Der Bürgerverein Stammheim hat den Leiter der Justizvollzugsanstalt, Matthias Nagel, als Ehrengast zum diesjährigen Neujahrsempfang geladen. Sein humorvoller Vortrag kam bei den Besuchern sehr gut an.

Stuttgart-Stammheim - Ein gutes neues Jahr kann man auch noch wünschen, wenn schon 36 Tage davon verstrichen sind. Dieser Meinung sind auf jeden Fall der Stammheimer Bürgerverein, der zum insgesamt 18. Mal zum Neujahrsempfang eingeladen hat, und die Bezirksvorsteherin Susanne Korge, die betonte, dass ja immerhin noch 90 Prozent des Jahres übrig seien.

 

Für sie habe das neue Jahr eh so angefangen wie das alte aufgehört hat – mit dem Thema Flüchtlinge. Derzeit würden schon 106 Flüchtlinge in Stammheim leben. Im April oder Mai sollen weitere drei Unterkünfte für bis zu 243 Menschen an der Ottmarsheimer Straße bezugsfertig sein. Zudem wird wohl die Erweiterung des Standortes um ein viertes Gebäude in den nächsten Tagen beschlossen. „Klar, das ist eine Herausforderung“, sagte die Bezirksvorsteherin. „Ich bin nicht Angela Merkel und sage: ,Das schaffen wir‘, sondern ich bin Susanne Korge und sage: ,Des brenget mr no‘.“

Allerdings gebe es auch noch andere Themen in Stammheim – zum Beispiel die Ergebnisse der Haushaltsberatungen des Gemeinderats, die Korge mit „Freud und Leid“ überschrieb. Gefreut habe sie sich darüber, dass das Bezirksrathaus bald barrierefrei sein werde, und über die zusätzliche 50-Prozent-Stelle für die Mobile Jugendarbeit. „Leider werden davon aber wohl wieder 25 Prozent für die Schulsozialarbeit gestrichen“, sagte Korge. Sehr bedauerlich sei zudem, dass es kein Geld für das Bürger- und Familienzentrum gegeben habe.

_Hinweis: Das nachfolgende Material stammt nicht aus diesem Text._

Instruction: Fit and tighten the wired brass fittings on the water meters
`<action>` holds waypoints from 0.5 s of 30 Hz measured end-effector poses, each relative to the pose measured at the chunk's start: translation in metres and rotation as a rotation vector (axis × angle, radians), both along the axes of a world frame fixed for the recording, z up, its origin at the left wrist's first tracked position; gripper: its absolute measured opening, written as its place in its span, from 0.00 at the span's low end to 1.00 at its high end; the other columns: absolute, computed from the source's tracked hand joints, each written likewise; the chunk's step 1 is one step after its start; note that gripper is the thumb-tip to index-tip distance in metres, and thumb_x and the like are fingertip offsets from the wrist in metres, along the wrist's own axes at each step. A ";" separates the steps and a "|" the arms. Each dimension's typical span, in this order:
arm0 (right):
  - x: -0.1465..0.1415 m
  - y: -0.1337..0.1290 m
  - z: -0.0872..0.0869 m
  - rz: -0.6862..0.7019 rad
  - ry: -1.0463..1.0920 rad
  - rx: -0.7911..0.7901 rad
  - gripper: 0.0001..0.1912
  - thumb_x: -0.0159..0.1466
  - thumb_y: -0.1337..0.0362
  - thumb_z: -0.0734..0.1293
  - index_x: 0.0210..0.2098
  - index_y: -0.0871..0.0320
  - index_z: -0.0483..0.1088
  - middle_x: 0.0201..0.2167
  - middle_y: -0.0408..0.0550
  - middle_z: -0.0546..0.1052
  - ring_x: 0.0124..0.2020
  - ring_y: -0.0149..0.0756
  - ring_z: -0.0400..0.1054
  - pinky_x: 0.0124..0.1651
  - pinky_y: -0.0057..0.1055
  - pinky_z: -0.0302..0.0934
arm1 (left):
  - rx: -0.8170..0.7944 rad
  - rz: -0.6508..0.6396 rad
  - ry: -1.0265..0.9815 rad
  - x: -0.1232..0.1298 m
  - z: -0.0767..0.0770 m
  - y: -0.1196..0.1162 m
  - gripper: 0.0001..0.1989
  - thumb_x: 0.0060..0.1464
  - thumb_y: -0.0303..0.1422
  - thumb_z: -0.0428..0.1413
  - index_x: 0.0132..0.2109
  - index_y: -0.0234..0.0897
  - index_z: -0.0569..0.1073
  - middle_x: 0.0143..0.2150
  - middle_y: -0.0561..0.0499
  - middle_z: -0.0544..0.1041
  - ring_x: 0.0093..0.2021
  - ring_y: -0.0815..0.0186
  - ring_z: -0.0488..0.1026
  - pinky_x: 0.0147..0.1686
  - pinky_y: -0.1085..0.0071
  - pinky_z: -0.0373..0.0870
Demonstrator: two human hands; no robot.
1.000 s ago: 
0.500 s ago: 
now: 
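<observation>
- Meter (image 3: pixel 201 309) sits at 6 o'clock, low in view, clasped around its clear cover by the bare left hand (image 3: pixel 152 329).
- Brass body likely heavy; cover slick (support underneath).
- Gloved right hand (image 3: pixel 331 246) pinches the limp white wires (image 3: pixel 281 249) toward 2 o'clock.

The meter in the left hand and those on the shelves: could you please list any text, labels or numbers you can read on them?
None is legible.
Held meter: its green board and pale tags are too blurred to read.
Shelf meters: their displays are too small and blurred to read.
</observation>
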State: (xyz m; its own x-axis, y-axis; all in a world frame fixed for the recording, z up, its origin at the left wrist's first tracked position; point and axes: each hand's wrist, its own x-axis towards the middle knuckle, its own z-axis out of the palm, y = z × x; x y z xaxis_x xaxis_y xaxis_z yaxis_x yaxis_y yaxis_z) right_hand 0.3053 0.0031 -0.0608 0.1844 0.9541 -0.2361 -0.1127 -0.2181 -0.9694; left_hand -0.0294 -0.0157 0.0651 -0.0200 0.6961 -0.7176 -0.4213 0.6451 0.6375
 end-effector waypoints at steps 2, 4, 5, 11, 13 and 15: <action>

Matthias Nagel stellt sich und die JVA vor

„Dennoch ist viel am Entstehen“, sagte Korge. Im April finde die Übergabe des neuen Feuerwehrgerätehauses statt. Die Nikolauspflege werde dieses Jahr fertig, und auch an der Korntaler Straße gehe es baulich voran. Wie lange es allerdings noch dauere, bis es im Gebiet Langenäcker-Wiesert losgehe, könne sie nicht sagen.

Gebaut wird derzeit auch am wohl bekanntesten Gebäude in Stammheim: an der Justizvollzugsanstalt (JVA). Matthias Nagel leitet die Einrichtung seit 1. Juni vergangenen Jahres. Am Freitagabend war er nun der Ehrengast in der Schloss-Scheuer. Der 49-Jährige sprach – natürlich – über die JVA und bezeichnete sie als einen „zumindest nicht alltäglichen Ortsteil“. Wie jede Stadt verfüge auch die JVA über ein Wohngebiet, Freizeiteinrichtungen, einen Gemeindesaal, ein Gewerbegebiet, eine kleine Bank, ein Bürgermeisteramt, ein kleines Krankenhaus, eine Reinigung, eine Gastronomie mit Catering Service und ein Transportunternehmen.

Alle 92 Tage ein Mieterwechsel

Die Einwohnerzahl habe Ende des vergangenen Jahres die 700er Marke überschritten. Es herrsche eine hohe Fluktuation. 2897 Bewohner seien eingezogen, 2774 haben die JVA aber auch wieder verlassen. „Gleichzeitig war festzustellen, dass der Ortsteil offensichtlich weltweiten Ruf genießt, waren doch immerhin 64 verschiedene Nationen am Ende des Jahres im Hause anzutreffen“, sagte Matthias Nagel.

Seit 1963 sei die JVA in Betrieb. Eine Generalsanierung sei notwendig. „Sie dürfen sich in diesem Zusammenhang gerne vorstellen, in welchem Zustand Wohnräume sind, in denen durchschnittlich alle 92 Tage ein Mieterwechsel stattfindet“, sagte Nagel. Einiges sei schon erledigt. Die Innenausbauarbeiten gingen nun in die letzte Runde. „Wir hoffen, dass wir die neuen Gebäude Ende 2016 beziehen können.“ Das sei etwa ein Jahr später als geplant. Ein Wasserschaden und die Insolvenz eines größeren am Bau beteiligten Unternehmens seien für die enorme Verzögerung verantwortlich. „Soweit der Neubau nicht noch einmal ins Stocken gerät, lade ich die Stammheimer herzlich ein, im kommenden Winter die JVA einmal zu besuchen“, sagte Matthias Nagel.